Otra vez, la imaginación y la picardía se pusieron en marcha. “ En el caso mío, que  soy el periodista, era el ministro de la desinformación. Teníamos un médico como ministro de la insalubridad. Otro integrante que era ciego, fue nombrado ministro de Bellavista. Una vez en el palco, leyó un discurso como de tres hojas, esa era la manera de reírnos de nosotros mismos, sin maldad. Hasta teníamos delegaciones ( ficticias, por supuesto ), en las localidades cercanas a Chascomús.”  

El Heraldo, diario del reino, tuvo seis publicaciones durante los primeros años y otras seis en la segunda etapa, donde se comunicaban todas las novedades del reino, que generalmente surgían de las anécdotas o la imaginación de los integrantes, siempre con la intención de divertir. 

La gran fiesta del Reino de la Amistad se realizaba el tercer domingo de octubre, porque era el día de la madre. Las celebraciones eran multitudinarias, inclusive el primer reino tenía una banda de música con su director, desfilaba por las calles de Chascomús, con el rey adentro de la litera custodiado por sus soldados, se pasaba por todas las calles céntricas de la ciudad y después terminaba en el castillo con una gran fiesta. 

Recuerda Chichilo :“En la segunda etapa hicimos seis banquetes multitudinarios donde participaban setecientos, ochocientos, mil personas y todos nosotros, los integrantes de la corte, vestidos con todos los trajes referentes al título de nobleza que teníamos. Los primeros trajes que usamos lo contratamos en la sastrería del Teatro Colón de Buenos Aires. Y después, a partir del segundo año, hasta el sexto, ya los confeccionamos aquí en la ciudad, con las galeras y todo.” 

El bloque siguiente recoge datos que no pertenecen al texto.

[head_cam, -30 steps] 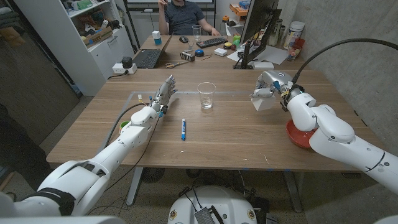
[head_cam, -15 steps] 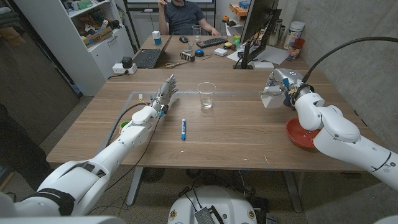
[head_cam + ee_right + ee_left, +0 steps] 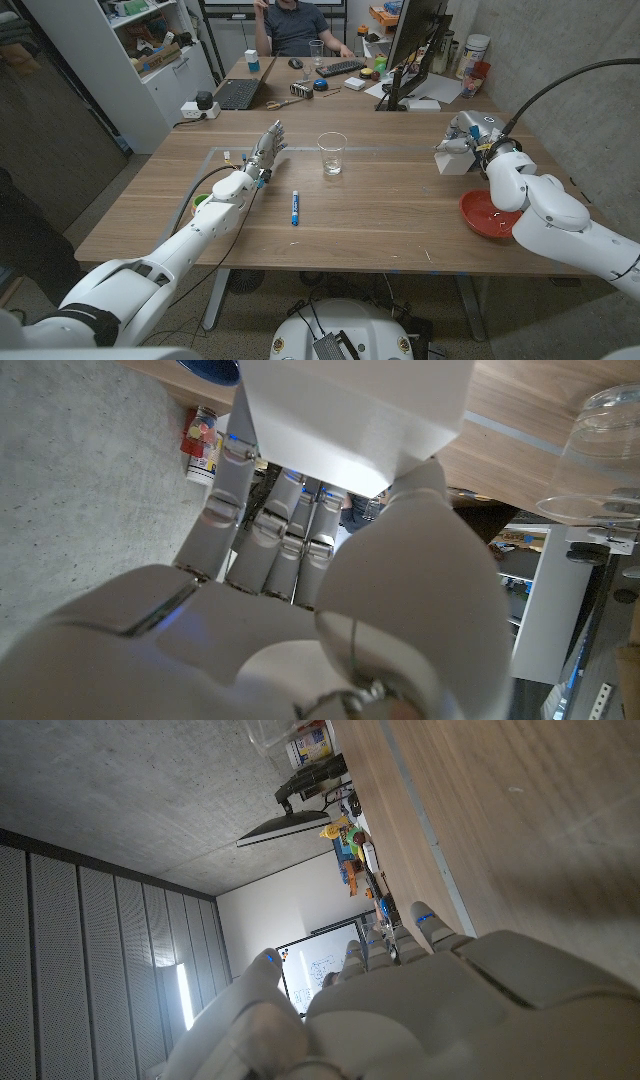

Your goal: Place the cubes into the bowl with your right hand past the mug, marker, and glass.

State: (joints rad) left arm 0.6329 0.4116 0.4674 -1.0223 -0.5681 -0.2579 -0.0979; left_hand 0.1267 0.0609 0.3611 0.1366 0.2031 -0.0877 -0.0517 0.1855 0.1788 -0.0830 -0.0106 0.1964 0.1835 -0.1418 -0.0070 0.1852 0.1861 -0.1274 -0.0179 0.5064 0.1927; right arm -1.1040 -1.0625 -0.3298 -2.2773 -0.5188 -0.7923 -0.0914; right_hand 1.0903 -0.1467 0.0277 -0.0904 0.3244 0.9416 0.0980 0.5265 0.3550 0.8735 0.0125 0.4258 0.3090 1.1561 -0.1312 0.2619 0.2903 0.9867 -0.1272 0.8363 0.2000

“Para constituir toda la corte con sus ministros no era fácil porque había que hacer completamente el ridículo. Había que ponerse los trajes, hablar en público, desfilar. Y muchos eran profesionales, gente muy conocida en la sociedad del lugar. A muchos no les gustaba la idea, pero después que se concretó la humorada y el éxito que tuvo en el público, ya la cosa cambiaba, se contagiaban esas ganas de divertirse de esa manera, de compartir esa aventura.” 

Lógicamente,  tanto  con el primer reinado como en el segundo , se produce el desgaste lógico de las células institucionales, pero aparte también había muchos integrantes que  empezaron a claudicar por su edad, y fue disminuyendo el  entusiasmo que se ponía para constituir la Corte. Hoy solo quedan las ruinas del castillo y las miles de anécdotas de aquella travesura que se convirtió en un fenómeno social y hasta un atractivo turístico. 

El municipio ha llamado a licitación para restaurarlo en tres o cuatro ocasiones, pero sin éxito. Durante años ha sido vandalizado y por momentos usurpado hasta llegar al estado lamentable que presenta hoy. Existen dos posibilidades: demolerlo y hacer allí algo nuevo, o restaurarlo para que vuelva a lucir como lo que es, una referencia histórica del lugar y el símbolo de algo único. Dice Chichilo: “ Nosotros hemos averiguado y no hay registros en el mundo de un Reino de la Amistad que incluyó un festejo del Día del Amigo previo a lo que fue la llegada del hombre la luna el 20 de julio de 1969.” 

Muchos de los recuerdos del reino, como fotografías, diarios y documentos fueron donados al Instituto Historiográfico de Chascomús, como testimonio de esa increíble historia nacida en un bar y que simboliza  esa cosa de compinche que tiene la gente de pueblo, de imaginar una locura y llevarla adelante, de festejar la amistad y contagiarle la alegría a sus vecinos.